Recently, someone took my hair. The operative word is “took,” but perhaps a better description of the act is “stole.” I was informed after the fact by the thief, who, I’ve since concluded, thought it was kind of funny and/or romantic. “I pulled a single hair from your head when we hugged and I put it in my pocket for the walk home,” he later texted. My hair is long, sure, thick, yes, but I suspect the real reason he might have done it is because, well, it’s red.
I’ve spent my life running from redhead fetishists — of which there are plenty and usually make themselves visible with the following phrases: “Is your hair, like, natural?”; “Redheads drive me CRAZY”; “I really love your hair.” In fact, any hair-related compliment from men puts me on high alert and makes me immediately want a year-long print-out of their porn history. My hair is natural, which I assure you, really sucked until the approximate age of 18, when suddenly it became unique or “hot” instead of weird and repelling.
Thankfully, however, I was prepared for this sudden shift in attitude. Why? Because of pop culture. While blondes have long-since maintained the role of much-coveted head cheerleader, brunettes the beautiful and delightfully sarcastic manic pixie dream girl, redheads were the objects of often unhinged pursuit. I had heard of Perfume: Making of a Murderer by age 11, a period film released that follows the story of a man with super-smell who targets and murders young redheaded women to bottle their seemingly superior scent. I was raised on the Charlie’s Angels trilogy, wherein the terrifying assassin nicknamed “The Thin Man” becomes obsessed with tearing out and smelling the red hair of Drew Barrymore’s character. ‘Trichophilia’, when one is sexually aroused by touching hair, I get…but why must it always be the redhead?
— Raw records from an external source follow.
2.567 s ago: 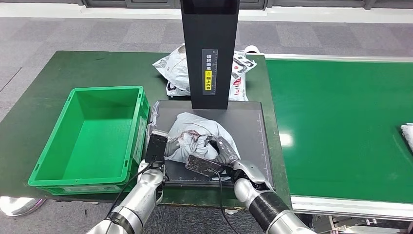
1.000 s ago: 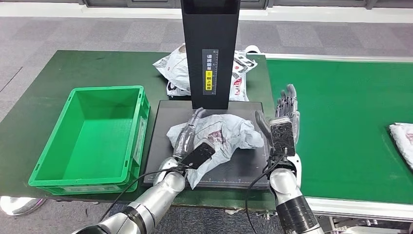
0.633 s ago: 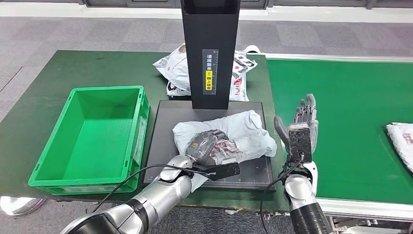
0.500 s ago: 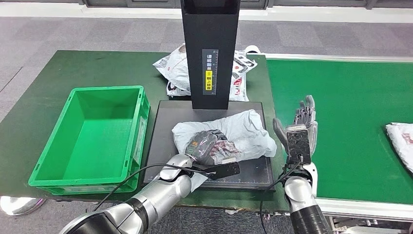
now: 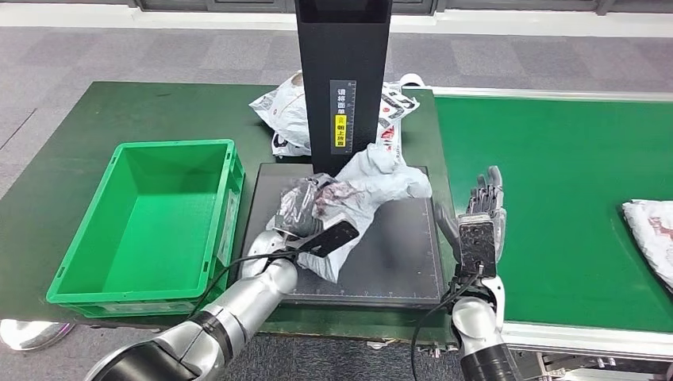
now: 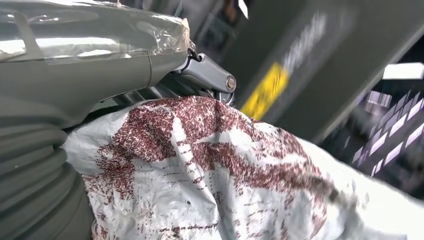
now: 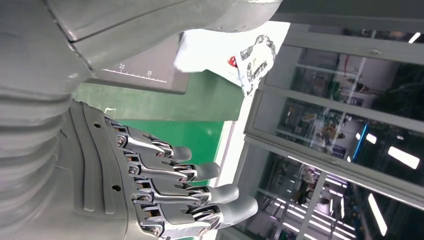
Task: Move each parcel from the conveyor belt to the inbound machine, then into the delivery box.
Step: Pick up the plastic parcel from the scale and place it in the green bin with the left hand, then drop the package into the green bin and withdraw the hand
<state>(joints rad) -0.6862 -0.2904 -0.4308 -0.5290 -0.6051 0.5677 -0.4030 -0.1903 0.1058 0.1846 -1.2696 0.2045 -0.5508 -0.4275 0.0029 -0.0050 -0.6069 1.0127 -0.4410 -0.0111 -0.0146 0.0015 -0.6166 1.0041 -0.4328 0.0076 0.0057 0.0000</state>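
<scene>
the left hand [image 5: 300, 208] is mostly buried in the crumpled grey parcel [image 5: 357, 194]; its fingers cannot be made out. the scanner column [image 5: 342, 79] is cut off by the top edge and hides part of the white bags [image 5: 282, 111] behind it. a second parcel [image 5: 652, 230] is cut off at the right edge. the column label [image 6: 262, 90] is motion-blurred in the left wrist view.

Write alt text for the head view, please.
The left hand grips a crumpled white parcel above the black scanner platform, beside an empty green box. The right hand is open over the green conveyor belt.
</scene>
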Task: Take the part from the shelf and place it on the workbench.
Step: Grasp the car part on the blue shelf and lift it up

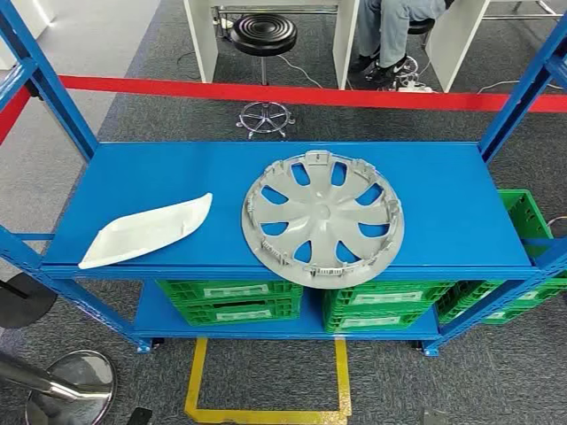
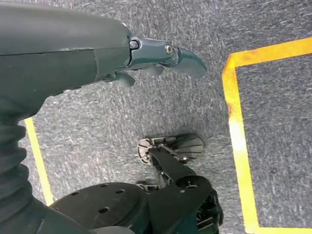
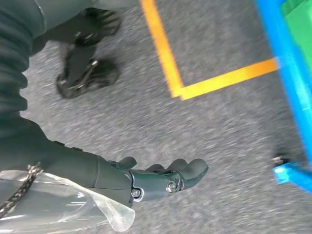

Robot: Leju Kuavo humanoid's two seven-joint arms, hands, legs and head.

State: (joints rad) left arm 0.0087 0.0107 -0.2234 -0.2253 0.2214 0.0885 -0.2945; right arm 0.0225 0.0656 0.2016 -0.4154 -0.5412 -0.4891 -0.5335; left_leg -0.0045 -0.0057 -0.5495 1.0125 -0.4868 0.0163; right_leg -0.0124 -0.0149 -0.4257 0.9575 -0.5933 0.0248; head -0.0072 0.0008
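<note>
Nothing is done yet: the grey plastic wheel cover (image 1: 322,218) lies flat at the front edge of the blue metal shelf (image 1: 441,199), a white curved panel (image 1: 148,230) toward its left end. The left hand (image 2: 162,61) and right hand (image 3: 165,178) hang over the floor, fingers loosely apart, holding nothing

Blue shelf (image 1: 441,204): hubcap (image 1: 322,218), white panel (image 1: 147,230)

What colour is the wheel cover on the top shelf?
Silver-grey; the wheel cover shows best in the head view, lying on the blue shelf.

Grey hubcap (image 1: 322,218) flat on blue shelf (image 1: 454,208) — overhanging front edge.
</note>
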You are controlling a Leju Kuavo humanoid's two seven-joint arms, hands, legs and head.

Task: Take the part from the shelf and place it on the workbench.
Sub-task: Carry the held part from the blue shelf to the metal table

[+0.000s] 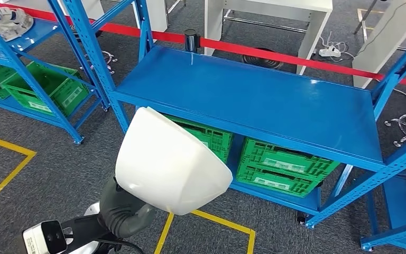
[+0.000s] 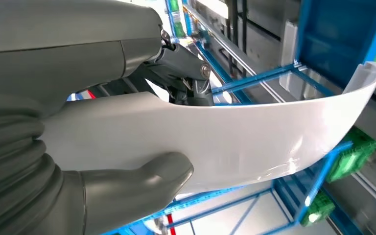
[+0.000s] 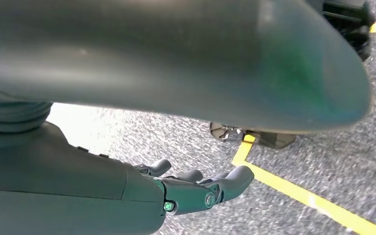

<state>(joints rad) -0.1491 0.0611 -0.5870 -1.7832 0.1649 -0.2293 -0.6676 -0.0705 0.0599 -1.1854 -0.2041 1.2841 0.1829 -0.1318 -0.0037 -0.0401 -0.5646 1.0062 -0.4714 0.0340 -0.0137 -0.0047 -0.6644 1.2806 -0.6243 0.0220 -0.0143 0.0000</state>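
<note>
the left hand (image 2: pixel 127 181) is clamped on the part (image 1: pixel 169 161), thumb pressed against its outer face in the left wrist view. the part is a glossy white moulded shell, smooth and curved like a cowl, with a thin rim that ends in a small raised lip at its far tip; its broad side is plain, with no markings to be seen. in the head view it is carried in the air above the grey floor (image 1: pixel 42 180), just short of the near long edge of the blue surface (image 1: pixel 254 95), towards that edge's left corner. the right hand (image 3: pixel 200 188) hangs over the floor near a yellow line (image 3: pixel 303 196), fingers loosely curled and apart, holding nothing. under the surface sit green crates (image 1: pixel 280 166). beyond its far edge runs a red barrier tape (image 1: pixel 275 55).
</note>
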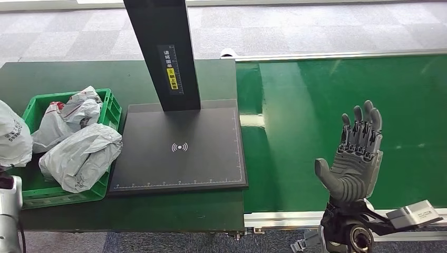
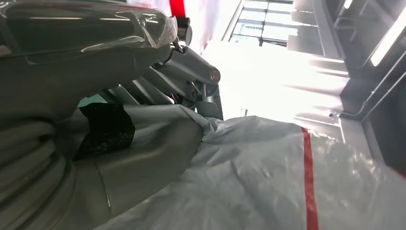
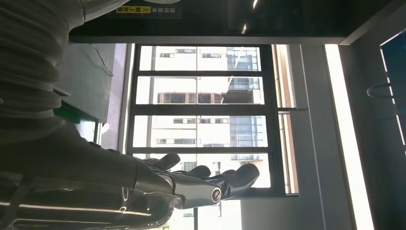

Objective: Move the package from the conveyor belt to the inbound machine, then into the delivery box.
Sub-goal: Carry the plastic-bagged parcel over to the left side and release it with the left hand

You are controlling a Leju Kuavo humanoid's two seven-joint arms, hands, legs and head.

Of course, genetic rarity makes for great stories. As such, redheads have appeared throughout visual media as the objects of fear (primarily witches) and extreme desire (Nicole Kidman in Eyes Wide Shut or Practical Magic, Amy Adams in American Hustle or Nocturnal Animals, Christina Hendricks in Mad Men, Jessica Chastain in almost everything). While the screenwriter doesn’t always articulate the male protagonist’s attraction to their female counterpart as a redhead preference — with the exception of Mad Men, which references Joan Holloway’s locks throughout its six seasons — red hair creates the character itself. The redhead exudes an appeal that is almost mystical: she is infinitely more elusive, definitely sexual, inexplicably intelligent (?), and, by default, more memorable.
In a 2009 column for CNN, a writer claims to have never successfully dated a redhead, despite, evidently—and disturbingly—many attempts. “Every single she-ruby I’ve ever attempted to date has failed to acknowledge my existence, taken a flamethrower to my heart, or disappeared in the morning like a cinnamon mist.”
Ruth Holliday, Professor of Gender and Culture at the University of Leeds, told me that social media has created a new beauty archetype, wherein looking “international” as opposed to “fixed” has become the ideal. You’re already, I’m sure, familiar with this trend — white women with tans so extreme they appear mixed-race, celebrities exhibiting newfound slanted eyes traditionally associated with East-Asian culture. Still, Holliday argues, extreme racial markers — like that of red hair — can lead to rejection. Growing up, red hair was such a prominent symbol of whiteness that I often experienced rejection (yelled at from cars, told by romantic interests I would be more attractive if I wasn’t “ginger”).
“‘Borrowing’ of ‘other’ racialized markers is certainly indicative of a more ethnically diverse society/cosmopolitan world, but this still leaves people who are at the extremes (dark-skinned Africans, East-Asians with very narrow eyes, ‘gingers’ at a disadvantage) although a certain intangible quality of beauty can occasionally overcome all of these perceived ‘deficiencies’.”
“Overcoming” manifests in various methods — and each celebrity redhead has, either naturally or unnaturally, undertaken all of them. For those that don’t want to dye their hair (like I regrettably did, from 2009 to 2012), there are ways to distance yourself from the traits traditionally associated with red hair — therein appearing “international.” Darker brows, eyelashes, and skin (a solution to the oft-associated and dreaded freckles) are several of them. The fortunately freckle-free are often allowed to maintain their pale complexion.
The ‘internationality’ of these on-screen redheads only enhances their allure, prompting irrational attention from the opposite sex. It’s a pedestal that not even the redhead herself can rise to and a reputation that is oftentimes entirely incorrect. Then again, you can bet a redhead will never be your regular ol’ romantic comedy heroine. She’s too sensual to take home to mom, too weird to introduce to your coworkers — too, well, niche. She’s the pitstop, the rendezvous, the awakening, before you settle into the white-picket-fenced vanilla existence you really deserve. After all, gentlemen prefer blondes.